Faz parte dos jogos e dos processos de disputa a possibilidade de questionar as decisões tomadas ao longo do percurso. Não utilizar impugnações formais e contestar o resultado fora de campo, por exemplo, são atitudes que apenas revelam o inconformismo irracional e desonesto dos jogadores. A culpa da incompetência ou da incapacidade de alcançar a vitória passa a ser atribuída ao juiz e aos procedimentos utilizados, rompendo a ética competitiva. Nesse sentido, o fair play é atribuído não apenas à necessidade de que os atletas evitem causar deliberadamente prejuízos aos oponentes, mas também que atuem em conformidade com as regras do jogo, inclusive aceitando os resultados, ainda que adversos.
Seguindo essa lógica, percebe-se que o processo eleitoral é um jogo com possibilidade de impugnação a cada lance. Os competidores podem utilizar alguma técnica de impugnação a cada fase, seja no registro de candidatura, na propaganda, no financiamento, na estratégia de campanha ou na apuração do resultado das eleições. Essa mecânica decorre do devido processo eleitoral, em virtude do qual cada momento da disputa é contemplado com a possibilidade de exercício do contraditório e ampla defesa, direito este a ser exercido no tempo certo, sob pena de preclusão, como se dá em todos os processos judiciais, a fim de evitar a insegurança jurídica e a perpetuação de inconformismos, muitas vezes, infundados.
Não é supérfluo destacar que a segurança jurídica é um valor indispensável ao funcionamento do Estado Democrático de Direito, na medida em que, além de garantir a integridade das decisões e dos procedimentos, permite a manutenção das "grades de proteção da democracia"¹, isto é, do conjunto de regras informais que fortalecem o sistema legal e garantem o respeito mútuo e a lisura nas disputas políticas. Por isso, a contestação dos resultados pelas vias adequadas é um elemento essencial para afastar a tentativa de deslegitimar o processo eleitoral.
De modo alheio a esses pressupostos, eleições presidenciais anteriores estão tendo sua legitimidade atacada, com alegado fundamento na falta de confiabilidade da urna eletrônica. O discurso, porém, vem sendo desenvolvido por pessoas que poderiam ter impugnado o resultado no lugar próprio e no tempo certo, mas não o fizeram. Na verdade, elas não apenas poderiam, como deveriam ter questionado o resultado se tinham qualquer suspeita de fraude. Ou seja, pessoas com conduta pública não confiável - porque deixaram passar despercebido um fato democrático relevante (se é verdade a fraude que sustentam) - procuram plantar o discurso da desconfiança no desfecho do jogo depois de atuarem de modo estrategicamente omisso. Juridicamente, esse tipo de comportamento é rejeitado pelo princípio segundo o qual ninguém pode se valer da própria torpeza.
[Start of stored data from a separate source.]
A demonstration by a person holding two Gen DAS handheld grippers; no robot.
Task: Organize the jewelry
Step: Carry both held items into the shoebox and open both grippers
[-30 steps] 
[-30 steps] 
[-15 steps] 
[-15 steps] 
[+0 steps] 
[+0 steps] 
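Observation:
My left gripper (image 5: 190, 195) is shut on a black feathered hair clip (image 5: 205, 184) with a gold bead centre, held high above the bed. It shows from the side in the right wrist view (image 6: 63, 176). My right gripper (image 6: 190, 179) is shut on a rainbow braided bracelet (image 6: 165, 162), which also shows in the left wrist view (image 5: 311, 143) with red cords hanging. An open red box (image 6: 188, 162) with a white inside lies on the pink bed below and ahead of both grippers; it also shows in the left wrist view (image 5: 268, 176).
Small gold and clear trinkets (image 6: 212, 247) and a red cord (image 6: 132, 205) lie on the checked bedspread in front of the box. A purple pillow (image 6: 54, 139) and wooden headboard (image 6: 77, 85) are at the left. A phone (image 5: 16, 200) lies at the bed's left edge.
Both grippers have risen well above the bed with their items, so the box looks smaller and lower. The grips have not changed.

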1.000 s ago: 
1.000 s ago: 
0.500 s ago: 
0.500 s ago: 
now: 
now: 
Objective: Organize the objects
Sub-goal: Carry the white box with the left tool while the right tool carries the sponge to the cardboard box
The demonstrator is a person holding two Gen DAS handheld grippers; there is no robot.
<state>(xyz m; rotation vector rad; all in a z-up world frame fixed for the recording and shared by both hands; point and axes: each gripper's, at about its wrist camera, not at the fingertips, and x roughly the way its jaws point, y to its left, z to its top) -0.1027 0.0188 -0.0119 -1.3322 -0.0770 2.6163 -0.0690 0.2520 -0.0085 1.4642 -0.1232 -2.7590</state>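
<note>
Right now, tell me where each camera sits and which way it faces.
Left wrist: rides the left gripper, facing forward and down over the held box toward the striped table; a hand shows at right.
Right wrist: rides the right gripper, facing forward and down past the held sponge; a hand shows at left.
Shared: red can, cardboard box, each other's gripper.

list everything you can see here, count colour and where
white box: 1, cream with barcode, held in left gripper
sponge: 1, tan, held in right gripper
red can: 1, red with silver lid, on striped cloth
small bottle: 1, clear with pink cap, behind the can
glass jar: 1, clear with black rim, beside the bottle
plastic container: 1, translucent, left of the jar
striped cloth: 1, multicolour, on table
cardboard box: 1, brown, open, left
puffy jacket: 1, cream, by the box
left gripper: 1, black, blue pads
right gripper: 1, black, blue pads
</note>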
Admitir o contrário, seria semelhante a beneficiar um técnico de futebol que, imaginando ter visto um pênalti não marcado a favor de seu time, optasse por permanecer de braços cruzados no momento do jogo, sentado, em silêncio, para, apenas após o término da partida, vociferar que o juiz errou, foi corrupto e ideias do gênero. Discursos e condutas dessa natureza não têm a finalidade de afastar defeitos no processo e resolver problemas, mas sim de plantar o medo e o descrédito, semeando negatividade e insegurança. Por essa razão, há, nesse cenário, preclusão discursiva quando a questão não é travada em ambientes institucionais e espaciais adequados e no tempo apropriado. Trazendo a questão para o campo eleitoral, é inválido alegar fraude nas eleições fora do âmbito institucional pertinente e depois de passado o prazo para impugnação.
Mas não só. A situação de invalidade do discurso se agrava quando se constata que o seu alvo é a propagação do medo. Tem-se debatido sobre o discurso de ódio, porém pouco se tem atentado para o discurso de medo em uma democracia. Na verdade, essa estratégia discursiva é, muitas vezes, a semente para o discurso de ódio.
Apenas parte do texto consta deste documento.